Leclerc, Monoprix, Metro, Carrefour… mais aussi Intermarché et Système U sur leurs marques propres. Que l’échéance soit déjà effective ou qu’elle tombe en 2020, 2022 ou 2025, la quasi-totalité des distributeurs ne proposeront plus d’ici à 10 ans dans leurs rayons d’oeufs de consommation pondus par des poules élevées en cages. Un tournant qu’ont beaucoup plus de mal à prendre les industriels de l’agroalimentaire, qui utilisent pourtant des oeufs et des ovoproduits (oeufs écalés, jaune d’oeufs, blanc d’oeufs, oeufs mélangés)… dans leurs recettes. Entre 75% et 80% de ces ingrédients issus de l’oeuf (40% de la production d’oeufs en France) partent ainsi chez les fabricants de pâtes fraîches, biscuits, gâteaux, pizzas, crêpes et autres quiches lorraines. Le reste étant utilisé par la restauration hors domicile.
Malgré la sensibilité croissante des consommateurs sur le bien-être animal et l’activisme de l’association L214, une poignée d’industriels seulement a modifié les recettes pour ne plus utiliser que des oeufs de poules de plein air. C’est le cas des biscuites Michel & Augustin et Saint-Michel, des fabricants de mayonnaise Amora et Lesieur, du glacier américain Häagen-Dazs ou du groupe Barilla. Première raison de ce “retard” : à l’inverse des oeufs de consommation non transformés, les consommateurs sont moins attentifs au bien-être animal à l’heure de choisir leur pizza ou leurs pâtes. Deuxième frein : le prix. Les coûts de production d’un oeuf Label Rouge ou plein air (code 1) sont de 22% supérieurs à ceux d’un oeuf de poule en batterie. Ce qui est entièrement répercuté aux industriel, qui déboursent 25 à 40% plus chers pour les oeufs Code 1. Pour l’oeuf bio (Code 0), le prix double.
Onctueuse et aérienne
Conséquence : il faut du temps.
C’est le cas des pâtes Lustucru : l’entreprise réfléchit depuis longtemps à s’aligner sur les mieux-disants du bien-être ovin, mais reconnaît que ce ne sera pas pour demain. “On fait aussi avec la vitesse de la filière“, détaille son concurrent Barilla par la voix de Miloud Benaouda, qui pilote le groupe en France et en Italie. Après les pâtes Barilla en 2015, le groupe vient de modifier ses pains Harry’s pour n’utiliser que des oeufs de plein air ou semi-plein air.
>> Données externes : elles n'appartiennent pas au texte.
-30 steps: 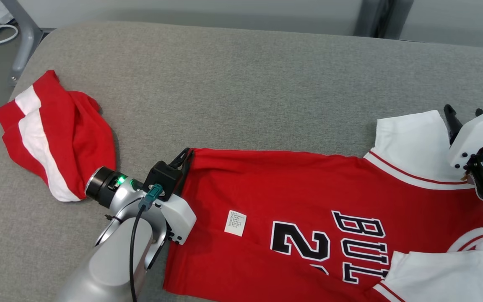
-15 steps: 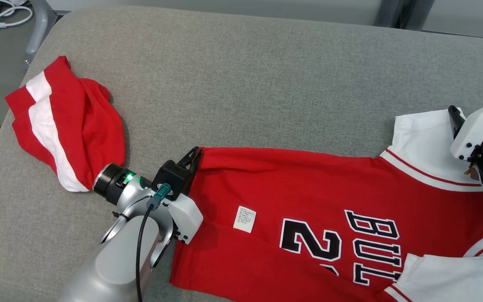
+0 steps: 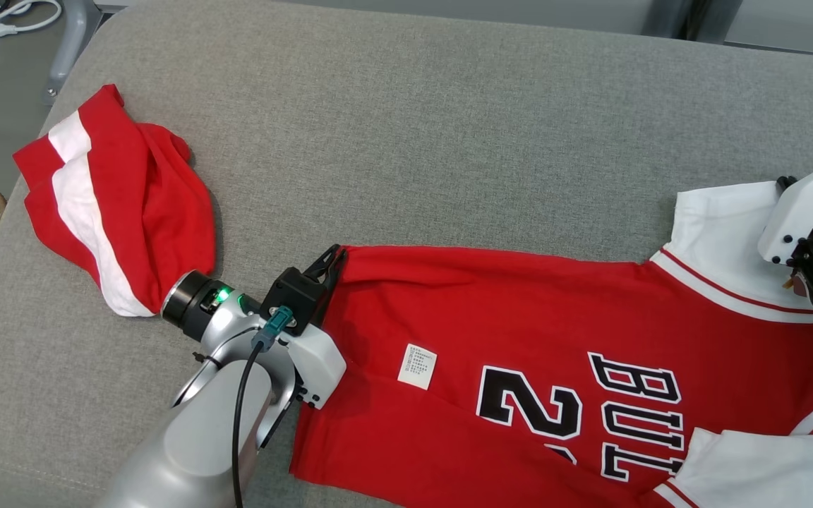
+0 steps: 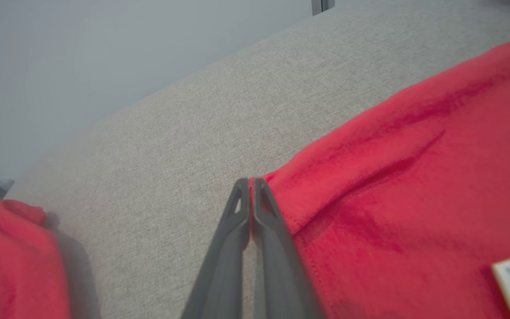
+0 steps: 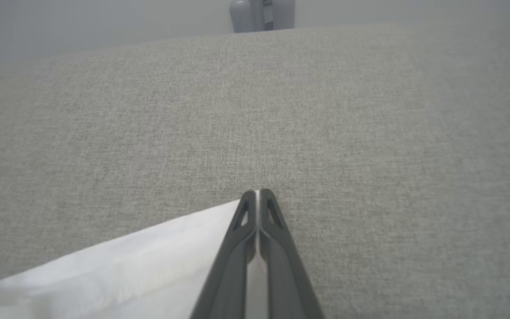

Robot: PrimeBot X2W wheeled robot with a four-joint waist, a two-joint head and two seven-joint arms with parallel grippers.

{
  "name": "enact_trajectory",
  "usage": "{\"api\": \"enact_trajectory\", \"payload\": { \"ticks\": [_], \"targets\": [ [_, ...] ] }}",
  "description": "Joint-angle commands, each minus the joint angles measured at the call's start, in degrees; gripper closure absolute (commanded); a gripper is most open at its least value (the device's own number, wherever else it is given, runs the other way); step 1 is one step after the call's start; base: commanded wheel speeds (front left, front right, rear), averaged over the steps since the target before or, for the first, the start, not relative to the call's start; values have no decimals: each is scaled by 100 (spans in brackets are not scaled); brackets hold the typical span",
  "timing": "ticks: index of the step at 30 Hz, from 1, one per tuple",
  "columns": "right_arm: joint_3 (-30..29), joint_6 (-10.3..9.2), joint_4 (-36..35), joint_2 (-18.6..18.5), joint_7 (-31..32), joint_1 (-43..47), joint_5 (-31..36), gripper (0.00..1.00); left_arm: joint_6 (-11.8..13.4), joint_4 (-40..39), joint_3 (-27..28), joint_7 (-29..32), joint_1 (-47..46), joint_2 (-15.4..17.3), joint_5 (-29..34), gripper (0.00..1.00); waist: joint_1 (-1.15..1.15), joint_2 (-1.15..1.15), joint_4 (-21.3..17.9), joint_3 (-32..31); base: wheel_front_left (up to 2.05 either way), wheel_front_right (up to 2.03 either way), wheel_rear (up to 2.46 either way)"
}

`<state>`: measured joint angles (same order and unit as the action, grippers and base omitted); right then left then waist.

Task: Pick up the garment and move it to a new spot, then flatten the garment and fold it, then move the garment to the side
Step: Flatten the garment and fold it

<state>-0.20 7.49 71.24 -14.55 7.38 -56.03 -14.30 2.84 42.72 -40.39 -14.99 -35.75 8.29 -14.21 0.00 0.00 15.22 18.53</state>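
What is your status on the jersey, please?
Left gripper shut on jersey hem corner. Right gripper shut on its white sleeve. Other red garment lies apart at left.

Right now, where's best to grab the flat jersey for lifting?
Grip the jersey by its far edge: the red hem corner and the white sleeve's corner, coming in low from the near side. Flat cloth offers only edges to pinch, and the left gripper and right gripper are shut there.

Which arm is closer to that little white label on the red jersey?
Left. The left end effector pinches the hem of the jersey near the label; the right end effector grips the white sleeve, far across.
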Motion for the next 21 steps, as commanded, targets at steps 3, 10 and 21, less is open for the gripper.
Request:
{"api": "enact_trajectory", "payload": {
  "ticks": [3, 10, 21],
  "targets": [
    [113, 1, 25, -10, -166, -71, -58, 100, 9, 7, -6, -21, -110, 33, -32, 100, 0, 0, -12, -1, 0, 0, 0],
    [469, 1, -133, 53, -475, 52, -209, 100, 21, 66, -14, -20, -33, 67, -61, 100, 0, 0, -82, -106, 0, 0, 0],
    [1434, 1, -1025, 9, -972, 670, -1065, 100, 90, 108, 45, -21, 163, 171, -144, 100, 0, 0, -316, -468, 0, 0, 0]
  ]
}}
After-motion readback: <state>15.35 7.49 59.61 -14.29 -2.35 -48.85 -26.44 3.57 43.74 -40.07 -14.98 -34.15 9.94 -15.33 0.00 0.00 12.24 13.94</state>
Troisième écueil : la texture. Dans la cuisine de Michel & Augustin, il a fallu s’activer pendant un an et tester 52 recettes pour que les mousses au chocolat noir aux oeufs de plein air soient aussi onctueuses et aériennes que les précédentes aux oeufs de batterie.
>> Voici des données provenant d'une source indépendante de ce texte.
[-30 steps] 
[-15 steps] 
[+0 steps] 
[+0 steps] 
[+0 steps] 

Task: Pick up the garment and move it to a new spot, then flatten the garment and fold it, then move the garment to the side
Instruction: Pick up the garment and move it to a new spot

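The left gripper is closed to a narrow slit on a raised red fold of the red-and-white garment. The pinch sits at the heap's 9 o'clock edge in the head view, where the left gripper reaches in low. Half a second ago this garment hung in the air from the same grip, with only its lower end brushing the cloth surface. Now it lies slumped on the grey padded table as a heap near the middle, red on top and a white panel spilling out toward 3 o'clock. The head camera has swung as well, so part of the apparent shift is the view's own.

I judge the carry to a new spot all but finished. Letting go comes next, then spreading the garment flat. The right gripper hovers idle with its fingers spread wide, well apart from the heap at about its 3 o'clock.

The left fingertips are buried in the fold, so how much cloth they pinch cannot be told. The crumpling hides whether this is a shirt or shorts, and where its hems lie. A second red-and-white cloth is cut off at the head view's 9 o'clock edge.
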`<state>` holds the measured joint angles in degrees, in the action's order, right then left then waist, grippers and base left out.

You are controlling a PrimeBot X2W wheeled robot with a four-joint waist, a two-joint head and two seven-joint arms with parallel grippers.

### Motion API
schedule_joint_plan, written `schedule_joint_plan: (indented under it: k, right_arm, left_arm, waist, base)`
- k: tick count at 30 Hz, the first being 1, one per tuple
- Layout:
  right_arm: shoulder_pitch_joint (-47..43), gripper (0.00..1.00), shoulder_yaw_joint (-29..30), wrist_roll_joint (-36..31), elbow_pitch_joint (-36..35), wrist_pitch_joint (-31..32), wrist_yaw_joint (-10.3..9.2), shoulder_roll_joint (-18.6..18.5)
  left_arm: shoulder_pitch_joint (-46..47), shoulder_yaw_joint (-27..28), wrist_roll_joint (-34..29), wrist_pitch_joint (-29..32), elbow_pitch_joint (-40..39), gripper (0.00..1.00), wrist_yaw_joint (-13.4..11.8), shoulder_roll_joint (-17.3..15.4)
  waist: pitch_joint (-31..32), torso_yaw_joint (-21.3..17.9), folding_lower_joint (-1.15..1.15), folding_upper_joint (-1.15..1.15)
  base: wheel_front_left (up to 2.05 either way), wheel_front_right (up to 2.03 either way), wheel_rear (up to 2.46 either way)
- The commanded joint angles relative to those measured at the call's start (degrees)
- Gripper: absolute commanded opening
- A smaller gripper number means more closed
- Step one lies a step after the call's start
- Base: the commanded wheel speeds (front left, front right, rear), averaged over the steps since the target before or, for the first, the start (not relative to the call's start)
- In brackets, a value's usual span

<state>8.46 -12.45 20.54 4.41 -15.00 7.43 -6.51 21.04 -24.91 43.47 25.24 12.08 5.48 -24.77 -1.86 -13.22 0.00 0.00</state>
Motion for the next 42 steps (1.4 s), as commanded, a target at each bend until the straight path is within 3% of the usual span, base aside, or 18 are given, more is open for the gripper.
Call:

Pari tenu. Depuis un mois, tous les produits de la marque affichent “oeufs en plein air”. “C’est un sujet de conviction autant que financier, détaille Augustin Paluel-Marmont, cofondateur de Michel & Augustin. Nous avons toujours parlé du rapport qualité prix de nos recettes. Donc, une fois que la conviction était bien ancrée, nous n’avons pas hésité à accélérer nos efforts, malgré le surcoût.“
Enfin, les marques ne communiquent pas toujours sur leurs efforts. Amora mentionne sur ses mayonnaises : “oeufs de poules élevées en plein air”. Saint-Michel fait de même pour ses madeleines. Mais pas Häagen-Dazs, qui depuis son implantation en France, à Arras, il y a 25 ans, n’utilise que des oeufs de plein air. Raison de cette discrétion : beaucoup recourrent aux pontes de poules plein air…étrangères. Délicat à l’heure du “Made in France”. “Les industriels regardent le prix, mais aussi la faisabilité du projet” résume Philippe Juven, qui préside le CNPO. Le plus souvent, la solution la plus simple est d’acheter des oeufs de code 2 (élevage au sol).